Tindakan dalam pesta, peristiwa ajaib di tengahnya, tergantung secara sederhana dan semata-mata pada penampilannya dan karakter wibawa dari seorang Raja. Tak seorang pun dapat memperkirakan bagaimana ia akan bertindak. Dia sendiri adalah etiketnya sendiri. Dalam apa yang dia kerjakan dan tidak dia kerjakan, dia adalah tetap seorang Raja, di sinilah pikiran dan tindakan-tindakannya takterprediksi bagi siapa pun. Namun, sekali mereka (tindakan-tindakan itu) dikerjakan mereka mempunyai kekuatan untuk menempelkan tanda gambaran mereka pada yang lain.


Ketegangan dalam Eidos dan Keadaan Hidup dalam Gereja
Garis ciptaan dari para anggota diberi tekanan khusus oleh ada-an mereka yang dinaikkan oleh keilahian kepala (lihat John 3:31-32):
“Siapa yang datang dari atas adalah di atas semuanya; siapa yang berasal dari bumi, termasuk pada bumi dan berkata-kata dalam bahasa bumi. Siapa yang datang dari sorga adalah di atas semuanya.Ia memberi kesaksian tentang apa yang dilihat-Nya dan yang didengar-Nya”

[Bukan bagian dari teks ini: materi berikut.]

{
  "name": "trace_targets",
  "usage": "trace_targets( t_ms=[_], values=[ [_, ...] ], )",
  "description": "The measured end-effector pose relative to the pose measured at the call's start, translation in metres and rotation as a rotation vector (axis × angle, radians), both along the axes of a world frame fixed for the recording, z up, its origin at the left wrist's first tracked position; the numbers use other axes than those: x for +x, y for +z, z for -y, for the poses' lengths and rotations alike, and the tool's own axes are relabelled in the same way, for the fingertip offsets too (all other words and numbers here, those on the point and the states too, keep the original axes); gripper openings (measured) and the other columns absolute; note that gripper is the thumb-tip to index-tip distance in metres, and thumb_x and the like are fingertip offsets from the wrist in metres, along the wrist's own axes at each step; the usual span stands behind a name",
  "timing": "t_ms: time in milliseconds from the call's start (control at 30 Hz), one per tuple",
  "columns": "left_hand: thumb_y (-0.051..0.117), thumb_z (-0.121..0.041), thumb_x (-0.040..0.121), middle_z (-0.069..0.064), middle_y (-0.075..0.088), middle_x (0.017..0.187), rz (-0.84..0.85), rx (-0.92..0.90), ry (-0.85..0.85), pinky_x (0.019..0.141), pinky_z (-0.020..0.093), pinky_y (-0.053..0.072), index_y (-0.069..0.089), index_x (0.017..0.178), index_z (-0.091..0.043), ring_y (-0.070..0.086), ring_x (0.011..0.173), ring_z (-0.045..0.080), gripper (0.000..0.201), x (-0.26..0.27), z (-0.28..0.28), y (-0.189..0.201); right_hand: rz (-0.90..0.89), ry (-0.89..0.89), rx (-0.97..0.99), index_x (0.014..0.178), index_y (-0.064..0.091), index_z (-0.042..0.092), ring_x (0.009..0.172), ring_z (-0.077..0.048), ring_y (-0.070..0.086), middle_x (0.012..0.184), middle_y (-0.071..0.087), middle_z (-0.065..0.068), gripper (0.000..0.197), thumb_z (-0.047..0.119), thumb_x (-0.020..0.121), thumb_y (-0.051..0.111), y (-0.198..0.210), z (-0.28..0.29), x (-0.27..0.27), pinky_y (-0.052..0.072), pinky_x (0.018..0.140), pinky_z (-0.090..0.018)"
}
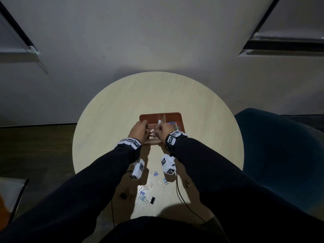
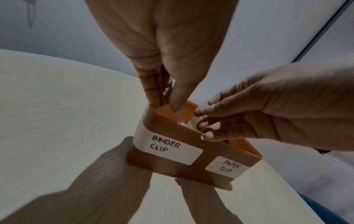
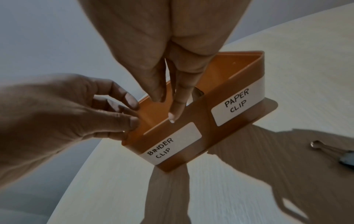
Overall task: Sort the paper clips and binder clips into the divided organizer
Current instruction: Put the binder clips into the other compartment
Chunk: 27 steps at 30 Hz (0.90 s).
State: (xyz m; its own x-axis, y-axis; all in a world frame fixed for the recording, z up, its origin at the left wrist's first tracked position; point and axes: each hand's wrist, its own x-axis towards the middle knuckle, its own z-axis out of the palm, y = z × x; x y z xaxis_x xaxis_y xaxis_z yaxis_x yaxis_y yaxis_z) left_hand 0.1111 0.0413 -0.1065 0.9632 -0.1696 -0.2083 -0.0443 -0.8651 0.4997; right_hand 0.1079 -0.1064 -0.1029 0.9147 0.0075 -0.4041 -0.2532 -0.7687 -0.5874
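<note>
Round table (image 1: 112, 109), both hands (image 1: 139, 130) over organizer (image 1: 172, 115) rim.

Your divided organizer (image 1: 172, 115) sits near the middle of the round table (image 1: 108, 109), paper clips (image 1: 174, 125) in its right compartment, binder clips (image 1: 152, 133) in its left. Your left hand (image 1: 138, 130) and right hand (image 1: 164, 130) meet over the left compartment. Loose binder clips (image 1: 146, 199) lie on the table nearer you, between your forearms.

Dim room, one pool of light on the table (image 1: 122, 102)

Light falls from above and behind; long arm shadows cross the tabletop in both wrist views. Edges bend with wide-angle distortion, corners go dark, and near skin looks soft.
</note>
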Motion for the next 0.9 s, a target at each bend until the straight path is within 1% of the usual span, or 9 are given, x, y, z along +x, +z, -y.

Karakter manusia “di bawah” yang kemudian ditinggikan dan sitekankan membutuhkan pengingkaran diri untuk membawa kesaksian dan membiarkan eidos-nya ditaril pada pengalaman kepala yang transenden. Hasilnya adalah sebuah metamorfosa dalam eidos sendiri, yaitu pertama, eidos yang masih di dunia tetapi dengan sebuah hubungan pada makna akhir yang ada dalam Kristus. Kedua, eidos yang ditinggikan dan diubah kedalam keunikan.
Jadi sejalan dengan Kristus sendiri, semua benda di dunia ini dibuat secara keseluruhan sebuah funhsi keunikan. Dalam hal ini tidak dapat direduksi tetapi harus digambarkan dalam struktur Gereja Krsitus yang nampak: sebagai “keadan religius” Kristen dan “keadaan dunia” kristen. Keduanya saling tergantung, yaitu saling hadir bagi yang lain dan dengan yang lain, masing-masing melibatkan makna yang lain dalam kasih Kristus, walau mereka tidak identik.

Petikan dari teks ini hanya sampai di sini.